# 01402365 Wer kennt diese Nummer?



## OhioRanger (28 Juni 2009)

Hallo.
Ein Kollege von mir hat folgendes Problem.
Es werden ihm jede Woche auf seiner Handyrechnung, immer Montags 2,51 € für einen angeblichen Anruf bei der Rufnummer 01402365 berechnet.
Der Anruf dauert nicht mal 1 Sec. 
Auf der Rechnung wird das Ganze als Serviceanbieter Ocean ausgewiesen.
Leider kann ich bei google & Co. nichts darüber finden. 
Es könnte was mit Klingeltönen zutun haben!!! Er wollte sich einen kostenlosen Klingelton herunter laden, hat das ganze dann abgebrochen!

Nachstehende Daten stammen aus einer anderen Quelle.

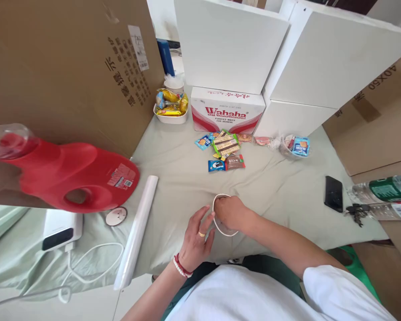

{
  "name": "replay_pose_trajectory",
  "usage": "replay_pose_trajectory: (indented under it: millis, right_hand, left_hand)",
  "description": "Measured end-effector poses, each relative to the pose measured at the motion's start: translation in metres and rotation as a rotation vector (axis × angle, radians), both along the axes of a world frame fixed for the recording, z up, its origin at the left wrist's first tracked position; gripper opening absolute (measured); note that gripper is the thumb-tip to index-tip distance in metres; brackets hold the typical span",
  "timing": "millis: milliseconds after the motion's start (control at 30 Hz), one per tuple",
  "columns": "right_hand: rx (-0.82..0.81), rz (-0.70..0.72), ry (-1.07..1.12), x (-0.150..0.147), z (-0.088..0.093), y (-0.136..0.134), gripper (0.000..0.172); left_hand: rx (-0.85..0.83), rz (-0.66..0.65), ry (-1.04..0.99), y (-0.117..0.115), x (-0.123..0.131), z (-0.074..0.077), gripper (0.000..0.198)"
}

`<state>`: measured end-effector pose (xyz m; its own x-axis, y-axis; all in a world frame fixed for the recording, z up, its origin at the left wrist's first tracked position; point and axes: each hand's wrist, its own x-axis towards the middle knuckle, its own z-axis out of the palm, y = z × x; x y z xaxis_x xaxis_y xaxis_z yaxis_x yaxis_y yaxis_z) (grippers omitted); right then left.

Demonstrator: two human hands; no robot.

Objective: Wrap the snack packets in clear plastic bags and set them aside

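Observation:
A round bowl with a white rim [227, 232] stands on the cloth near the table's front edge. My right hand [232, 211] reaches down into it. Its fingers are hidden inside, so whether they hold anything cannot be seen. At the bowl's left side is my left hand [198, 235], fingers apart, the fingertips at or touching the rim. Beyond the bowl lies a loose group of wrapped snacks: a green-edged wafer pack [226, 145] on top, a blue packet [216, 166] and a brown packet [235, 162] in front, and light blue packets [203, 142] at the left.
Behind the snacks stands a Wahaha carton [227, 109]. A white tub [171, 119] holds yellow packets; a clear bowl [289, 154] holds more snacks. To the left are a red jug [83, 171], white roll [137, 232] and power bank [62, 225]; right, a phone [333, 194] and bottles [384, 189].

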<state>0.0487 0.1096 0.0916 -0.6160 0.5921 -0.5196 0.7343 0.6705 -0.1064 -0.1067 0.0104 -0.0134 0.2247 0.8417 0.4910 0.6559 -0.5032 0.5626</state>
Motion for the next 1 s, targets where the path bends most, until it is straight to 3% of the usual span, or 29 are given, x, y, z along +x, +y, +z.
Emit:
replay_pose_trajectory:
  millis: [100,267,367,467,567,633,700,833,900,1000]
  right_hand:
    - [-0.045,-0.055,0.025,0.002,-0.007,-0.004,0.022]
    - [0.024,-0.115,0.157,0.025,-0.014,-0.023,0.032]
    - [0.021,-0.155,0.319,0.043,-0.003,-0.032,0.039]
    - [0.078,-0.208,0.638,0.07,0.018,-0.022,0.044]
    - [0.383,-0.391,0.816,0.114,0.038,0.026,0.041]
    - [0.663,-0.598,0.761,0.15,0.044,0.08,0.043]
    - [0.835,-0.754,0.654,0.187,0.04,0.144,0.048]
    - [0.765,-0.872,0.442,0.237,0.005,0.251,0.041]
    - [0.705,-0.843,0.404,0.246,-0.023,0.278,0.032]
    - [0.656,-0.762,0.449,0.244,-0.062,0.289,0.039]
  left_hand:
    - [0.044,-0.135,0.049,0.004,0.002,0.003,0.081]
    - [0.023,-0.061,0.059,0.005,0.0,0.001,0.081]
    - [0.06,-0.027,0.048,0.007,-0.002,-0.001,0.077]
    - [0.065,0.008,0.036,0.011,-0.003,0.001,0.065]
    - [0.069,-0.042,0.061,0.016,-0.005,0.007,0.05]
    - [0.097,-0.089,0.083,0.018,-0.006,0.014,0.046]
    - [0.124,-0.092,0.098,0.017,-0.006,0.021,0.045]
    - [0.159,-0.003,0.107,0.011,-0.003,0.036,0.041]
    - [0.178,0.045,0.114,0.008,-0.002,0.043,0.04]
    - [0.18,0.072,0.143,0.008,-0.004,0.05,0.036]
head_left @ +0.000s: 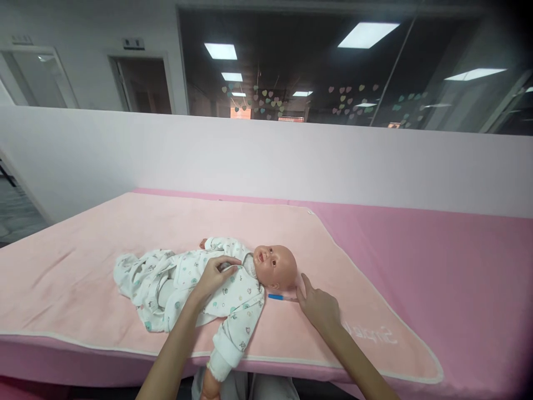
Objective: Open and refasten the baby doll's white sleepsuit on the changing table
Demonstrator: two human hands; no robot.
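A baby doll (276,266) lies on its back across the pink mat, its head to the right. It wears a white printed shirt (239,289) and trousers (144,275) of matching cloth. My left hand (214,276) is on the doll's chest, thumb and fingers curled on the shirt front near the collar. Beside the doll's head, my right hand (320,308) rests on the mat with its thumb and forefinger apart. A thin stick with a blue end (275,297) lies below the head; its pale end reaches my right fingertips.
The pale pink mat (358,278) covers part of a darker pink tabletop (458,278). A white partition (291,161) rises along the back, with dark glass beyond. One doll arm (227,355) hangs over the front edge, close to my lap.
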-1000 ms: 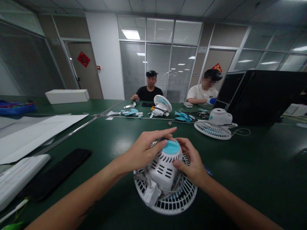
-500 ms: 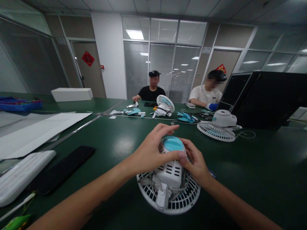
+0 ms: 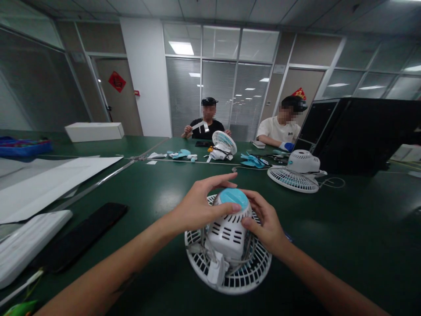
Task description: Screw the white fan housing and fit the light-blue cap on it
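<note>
A white fan (image 3: 226,239) lies grille down on the green table, its motor housing on top with a round light-blue cap (image 3: 234,198). Around the left side of the housing my left hand (image 3: 202,204) is curved, its thumb across the cap and its fingers over the far side. My right hand (image 3: 265,221) grips the right side of the housing, thumb in front. A white plug (image 3: 217,268) and coiled cable rest against the near side of the housing, above the grille.
Left: a black phone (image 3: 85,235), a white power strip (image 3: 31,241) and paper sheets (image 3: 66,180). Further back are a second fan (image 3: 223,147), a third fan (image 3: 296,177), light-blue pieces (image 3: 253,160) and a black computer case (image 3: 358,136). Two people sit across the table.
My left thumb has shifted left onto the blue cap, away from my right thumb. The person in black has raised a white strip. The whole view has moved slightly.
</note>
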Demonstrator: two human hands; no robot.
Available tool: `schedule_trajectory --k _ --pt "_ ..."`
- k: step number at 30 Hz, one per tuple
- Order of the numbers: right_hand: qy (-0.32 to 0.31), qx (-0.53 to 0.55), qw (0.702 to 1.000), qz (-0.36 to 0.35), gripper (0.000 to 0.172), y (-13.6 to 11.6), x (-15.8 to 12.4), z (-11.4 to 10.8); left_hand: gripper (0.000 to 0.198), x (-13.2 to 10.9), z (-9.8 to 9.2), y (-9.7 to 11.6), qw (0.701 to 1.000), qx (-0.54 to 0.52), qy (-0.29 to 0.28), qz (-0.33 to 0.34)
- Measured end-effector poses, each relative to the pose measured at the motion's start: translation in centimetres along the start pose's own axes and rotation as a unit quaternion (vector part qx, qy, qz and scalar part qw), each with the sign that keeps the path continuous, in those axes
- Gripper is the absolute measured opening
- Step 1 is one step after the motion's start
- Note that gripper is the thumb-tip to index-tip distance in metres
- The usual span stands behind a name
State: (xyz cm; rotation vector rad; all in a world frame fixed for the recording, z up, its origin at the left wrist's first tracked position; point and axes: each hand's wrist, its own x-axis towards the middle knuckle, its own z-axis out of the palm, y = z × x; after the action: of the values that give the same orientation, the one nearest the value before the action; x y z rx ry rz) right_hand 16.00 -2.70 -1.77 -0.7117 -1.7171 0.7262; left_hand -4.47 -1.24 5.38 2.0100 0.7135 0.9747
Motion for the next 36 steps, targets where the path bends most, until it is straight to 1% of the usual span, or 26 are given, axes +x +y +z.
schedule_trajectory --k 2,3,4,6,8,10,12,13,14,16,23,25,27,30,32,34,36 --pt "-0.011 0.005 1.0 -0.004 0.05 0.1 0.0 -0.1 0.064 0.1 -0.5 -0.3 0.996 -0.056 -0.065 -0.007" --pt "-0.013 0.006 1.0 -0.005 0.051 0.2 0.0 -0.2 0.062 0.2 -0.7 -0.5 0.993 -0.075 -0.089 -0.007" --pt "-0.013 0.006 1.0 -0.006 0.052 0.2 0.0 -0.2 0.058 0.2 -0.7 -0.6 0.991 -0.085 -0.101 -0.005" --pt "-0.015 0.004 1.0 -0.001 0.052 0.2 0.1 -0.3 0.05 0.2 -0.7 -0.8 0.992 -0.083 -0.098 -0.005" --pt "-0.021 0.006 1.0 0.01 0.052 0.1 0.1 -0.3 0.047 0.2 -0.4 -0.8 0.994 -0.074 -0.076 -0.005" --pt "-0.025 0.007 1.0 0.017 0.053 0.0 0.1 -0.2 0.055 0.2 0.0 -0.8 0.997 -0.056 -0.046 -0.004" --pt "-0.022 0.007 1.0 0.018 0.054 0.0 0.1 -0.2 0.069 0.2 0.3 -0.7 0.999 -0.035 -0.016 0.002" --pt "-0.02 0.009 1.0 0.016 0.054 0.0 0.0 -0.1 0.074 0.2 0.4 -0.6 1.0 -0.028 -0.009 0.004" --pt "-0.02 0.011 1.0 0.014 0.054 0.0 0.0 -0.1 0.077 0.2 0.4 -0.6 1.0 -0.027 -0.011 0.005" --pt "-0.019 0.016 1.0 0.013 0.053 0.0 0.0 -0.1 0.075 0.1 0.4 -0.5 0.999 -0.036 -0.027 0.009" --pt "-0.02 0.015 1.0 0.014 0.057 0.2 -0.1 -0.2 0.058 0.2 -0.2 -0.8 0.99 -0.084 -0.112 0.028" --pt "-0.021 0.016 0.999 0.022 0.056 0.2 -0.1 -0.3 0.056 0.1 -0.2 -0.8 0.989 -0.077 -0.119 0.035" --pt "-0.019 0.02 0.999 0.034 0.055 0.3 0.0 -0.3 0.055 0.1 -0.1 -0.7 0.994 -0.035 -0.089 0.044" --pt "-0.017 0.029 0.998 0.05 0.057 0.4 0.2 -0.4 0.062 0.1 0.1 -0.5 0.998 0.047 -0.003 0.045" --pt "-0.021 0.03 0.998 0.05 0.056 0.4 0.2 -0.4 0.065 0.2 0.1 -0.4 0.995 0.077 0.034 0.044" --pt "-0.021 0.024 0.999 0.043 0.055 0.2 0.2 -0.4 0.061 0.2 -0.1 -0.3 0.994 0.09 0.041 0.047" --pt "-0.017 0.01 0.999 0.033 0.053 0.0 0.2 -0.5 0.057 0.2 -0.4 -0.1 0.994 0.089 0.032 0.053"
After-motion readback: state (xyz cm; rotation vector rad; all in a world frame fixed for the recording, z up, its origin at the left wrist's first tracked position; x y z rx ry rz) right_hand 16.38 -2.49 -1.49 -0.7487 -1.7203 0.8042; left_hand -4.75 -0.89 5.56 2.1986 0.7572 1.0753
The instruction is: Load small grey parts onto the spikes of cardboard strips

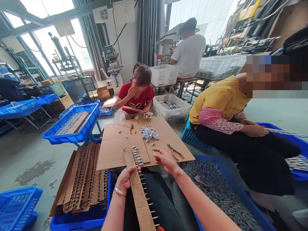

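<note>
My left hand (124, 180) is closed around a long cardboard strip (141, 205), which slants from the table's edge down over my lap. Thin pale pins stick out along the strip's right side. On the pins at its far end sit several small grey pieces (137, 156); the nearer pins are bare. To the right, my right hand (166, 161) is above the table's front edge with thumb and fingertips pinched together. Whatever is between those fingertips is too small to name. A heap of small grey pieces (149, 133) lies beyond it on the cardboard-covered table (110, 144).
Pliers (175, 151) lie right on the table, yellow-handled pliers (132, 129) farther back. A person in red (137, 96) sits opposite, another in yellow (216, 102) at right. Pinned strips (81, 176) fill a crate at left; a blue bin (221, 166) of small dark pieces stands right.
</note>
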`<state>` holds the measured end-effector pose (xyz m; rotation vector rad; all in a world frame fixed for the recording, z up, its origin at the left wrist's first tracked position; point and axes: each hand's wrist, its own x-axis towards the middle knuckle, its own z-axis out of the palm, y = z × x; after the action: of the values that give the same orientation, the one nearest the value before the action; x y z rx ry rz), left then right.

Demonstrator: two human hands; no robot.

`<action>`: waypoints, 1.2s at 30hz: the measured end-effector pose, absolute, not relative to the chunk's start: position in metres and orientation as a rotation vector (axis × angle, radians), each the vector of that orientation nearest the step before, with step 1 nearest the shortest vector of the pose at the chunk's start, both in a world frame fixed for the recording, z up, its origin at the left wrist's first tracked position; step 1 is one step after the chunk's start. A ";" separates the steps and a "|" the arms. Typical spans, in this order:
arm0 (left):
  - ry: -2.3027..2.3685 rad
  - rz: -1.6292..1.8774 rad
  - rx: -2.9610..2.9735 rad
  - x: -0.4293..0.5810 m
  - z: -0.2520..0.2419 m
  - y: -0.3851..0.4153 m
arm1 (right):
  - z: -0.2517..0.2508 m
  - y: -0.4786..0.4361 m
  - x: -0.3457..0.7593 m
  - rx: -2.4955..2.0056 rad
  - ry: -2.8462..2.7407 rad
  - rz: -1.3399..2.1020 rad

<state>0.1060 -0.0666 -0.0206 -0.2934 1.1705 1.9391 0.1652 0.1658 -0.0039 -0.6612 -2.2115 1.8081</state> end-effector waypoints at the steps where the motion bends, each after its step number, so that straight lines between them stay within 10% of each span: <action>1: 1.167 1.945 -0.295 0.107 -0.022 -0.067 | -0.006 0.155 0.171 -0.652 -2.040 2.037; 5: 1.171 1.981 -0.286 0.112 -0.026 -0.068 | -0.019 0.112 0.187 -0.595 -1.557 2.488; 36: 1.230 2.105 -0.196 0.121 -0.033 -0.060 | -0.036 0.080 0.185 -0.697 -1.782 2.136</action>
<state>0.1214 -0.0599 -0.0332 -0.1960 1.2304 2.1054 0.1852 0.0799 -0.0360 -0.6965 -1.7817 2.1357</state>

Hat jemand einen Tip für mich, der Anbieter ist leider nicht bekannt!

Danke:-D

OhioRanger


----------



## Unregistriert (21 Juli 2009)

*AW: 01402365 Wer kennt diese Nummer?*

Hallo,
ich habe gerade auf meiner Telefonrechnung das gleiche Problem mit exakt der gleichen Telefonnummer festgestellt! Jeden Montag werden Anrufe für 2,51 Euro verbucht, obwohl ich keinen gemacht habe!
Bei mir steht als Anbieter Fox Mobile Distribution, also Jamba, aber mehr weiß ich leider auch nicht.
Für jeden Tip wie man das beenden kann, wäre ich auch sehr dankbar!


----------



## OhioRanger (21 Juli 2009)

*AW: 01402365 Wer kennt diese Nummer?*

Hallo.

Das ganze hat sich erledigt. Es war ein Premium-Abo von Jamba.
Hat er sich bei einem kostenlosen Klingelton-download eingefangen.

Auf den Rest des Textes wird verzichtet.